PROJECT SUMMARY
The primary objective of this research project is to create a new approach to identifying the state-of-health
of implanted ventricular assist devices (VAD) using nothing more than a smart electronic stethoscope and a
single lead ECG. VADs are pumps permanently implanted into patients with poor left ventricular function. They
run at a set speed with almost no internal automatic speed adjustments. For this reason, it is a complex problem
for healthcare providers to diagnose VAD patients who present with symptoms that may or may not be due to
reduced pump performance. The current state-of-the-art requires very highly trained healthcare providers with
access to expensive clinical equipment and sometimes requires invasive or partially invasive procedures just to
determine if the symptoms might be due to the VAD device, let alone what the specific problem is.
We hypothesize that through the use of advanced signal processing and machine learning
techniques, we can classify a VAD patient’s health status as it pertains to the VAD’s mechanical
performance and hemodynamic flow into normal and dysfunctional states.
To test this hypothesis, we will modify an existing hemodynamic simulator that creates not only time-varying
pressure to the VAD input and output, but also has heart valves that create an acoustic signature similar to human
valves, and can be underfilled to the point of ventricular collapse (all conditions similar to those commonly seen
in a VAD-rich clinical environment). We will specifically address most VAD failure modes: (1) underfilling of the
VAD inflow relative to the pump speed, (2) excessive afterload due to either systemic hypertension or the
presence of occlusions within the VAD flow circuit, (3) presence of significant valvular disease (aortic
regurgitation, mitral regurgitation, and mitral stenosis), and (4) the effect of heart rate and rhythm on VAD
performance. Various severity levels of these conditions will be seeded in the simulator, and the audio signature
of the VAD pump and associated native heart sounds will be recorded. The digital heart sound measurements
will be processed using novel algorithms to be developed in this protocol to understand the root physical cause,
and compared to the VAD function/dysfunction mode being tested. As the project proceeds actual patient data,
collected by the research team in 2018 in a non-invasive manner (stethoscope, ECG, and ultrasound), will be
compared versus the simulator results under the same conditions.
If the proposed research is successful there is the opportunity to: (1) improve patient care by detecting
common clinical conditions at an early stage, (2) avoid the need for advanced diagnostics in some cases, (3)

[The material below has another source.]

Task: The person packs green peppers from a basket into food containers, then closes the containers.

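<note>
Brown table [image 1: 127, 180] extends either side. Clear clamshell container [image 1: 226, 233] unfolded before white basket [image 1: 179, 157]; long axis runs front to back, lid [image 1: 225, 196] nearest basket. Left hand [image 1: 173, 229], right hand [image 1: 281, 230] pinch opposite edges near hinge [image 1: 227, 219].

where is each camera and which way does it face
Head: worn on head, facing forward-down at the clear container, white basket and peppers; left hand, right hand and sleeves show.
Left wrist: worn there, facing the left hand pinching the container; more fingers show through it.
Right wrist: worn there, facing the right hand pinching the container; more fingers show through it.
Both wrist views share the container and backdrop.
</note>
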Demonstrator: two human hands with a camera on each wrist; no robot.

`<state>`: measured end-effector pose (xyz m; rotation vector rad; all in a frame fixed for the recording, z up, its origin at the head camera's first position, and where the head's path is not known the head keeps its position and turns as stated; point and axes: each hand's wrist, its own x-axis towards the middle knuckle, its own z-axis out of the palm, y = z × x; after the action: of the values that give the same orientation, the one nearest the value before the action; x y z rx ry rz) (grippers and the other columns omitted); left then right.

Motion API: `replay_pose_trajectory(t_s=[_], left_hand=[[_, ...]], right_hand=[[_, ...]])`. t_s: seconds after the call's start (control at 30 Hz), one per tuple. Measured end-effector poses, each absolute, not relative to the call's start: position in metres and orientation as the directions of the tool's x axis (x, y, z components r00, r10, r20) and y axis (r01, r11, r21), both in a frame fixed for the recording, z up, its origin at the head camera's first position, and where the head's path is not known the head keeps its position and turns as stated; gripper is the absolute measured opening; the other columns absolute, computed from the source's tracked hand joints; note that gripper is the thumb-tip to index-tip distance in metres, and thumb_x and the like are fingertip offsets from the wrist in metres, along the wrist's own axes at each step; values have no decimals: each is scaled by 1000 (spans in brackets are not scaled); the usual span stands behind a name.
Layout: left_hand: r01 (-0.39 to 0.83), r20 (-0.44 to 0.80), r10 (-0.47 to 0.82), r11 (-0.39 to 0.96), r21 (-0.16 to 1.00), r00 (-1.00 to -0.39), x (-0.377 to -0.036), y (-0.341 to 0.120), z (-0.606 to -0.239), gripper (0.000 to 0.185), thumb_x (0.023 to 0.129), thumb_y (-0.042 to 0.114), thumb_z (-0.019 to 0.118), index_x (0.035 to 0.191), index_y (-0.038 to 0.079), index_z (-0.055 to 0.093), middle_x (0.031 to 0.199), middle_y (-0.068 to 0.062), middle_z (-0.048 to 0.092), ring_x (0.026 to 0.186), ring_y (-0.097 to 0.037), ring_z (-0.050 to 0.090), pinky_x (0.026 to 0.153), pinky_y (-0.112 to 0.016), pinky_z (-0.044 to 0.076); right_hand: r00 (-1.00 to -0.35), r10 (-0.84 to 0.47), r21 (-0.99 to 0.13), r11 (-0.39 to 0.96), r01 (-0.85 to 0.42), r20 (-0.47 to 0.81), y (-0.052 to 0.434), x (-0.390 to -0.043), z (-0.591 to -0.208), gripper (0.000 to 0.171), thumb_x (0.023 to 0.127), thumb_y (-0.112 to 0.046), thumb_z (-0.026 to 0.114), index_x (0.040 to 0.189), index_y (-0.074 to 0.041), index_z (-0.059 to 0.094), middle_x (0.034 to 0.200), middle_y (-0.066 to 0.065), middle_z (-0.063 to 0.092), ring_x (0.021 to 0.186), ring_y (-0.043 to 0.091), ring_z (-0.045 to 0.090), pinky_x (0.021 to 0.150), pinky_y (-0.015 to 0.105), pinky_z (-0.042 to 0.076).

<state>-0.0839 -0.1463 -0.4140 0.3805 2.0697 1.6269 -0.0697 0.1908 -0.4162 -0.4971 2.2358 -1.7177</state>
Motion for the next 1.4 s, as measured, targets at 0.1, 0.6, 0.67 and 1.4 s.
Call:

allow medical personnel to test various VAD settings to optimize output without the need for advanced
diagnostics, and (4) allow for remote diagnostics of VAD problems. In addition to Dr. Jason Kolodziej, Dr. Steven
Day, Dr. Linwei Wang, Dr. Karl Schwarz, Dr. Igor Gosev, and Dr. Michael Richards, the research team will consist
of three senior design teams (15 UG students), three to six undergraduate students, and a Ph.D. student.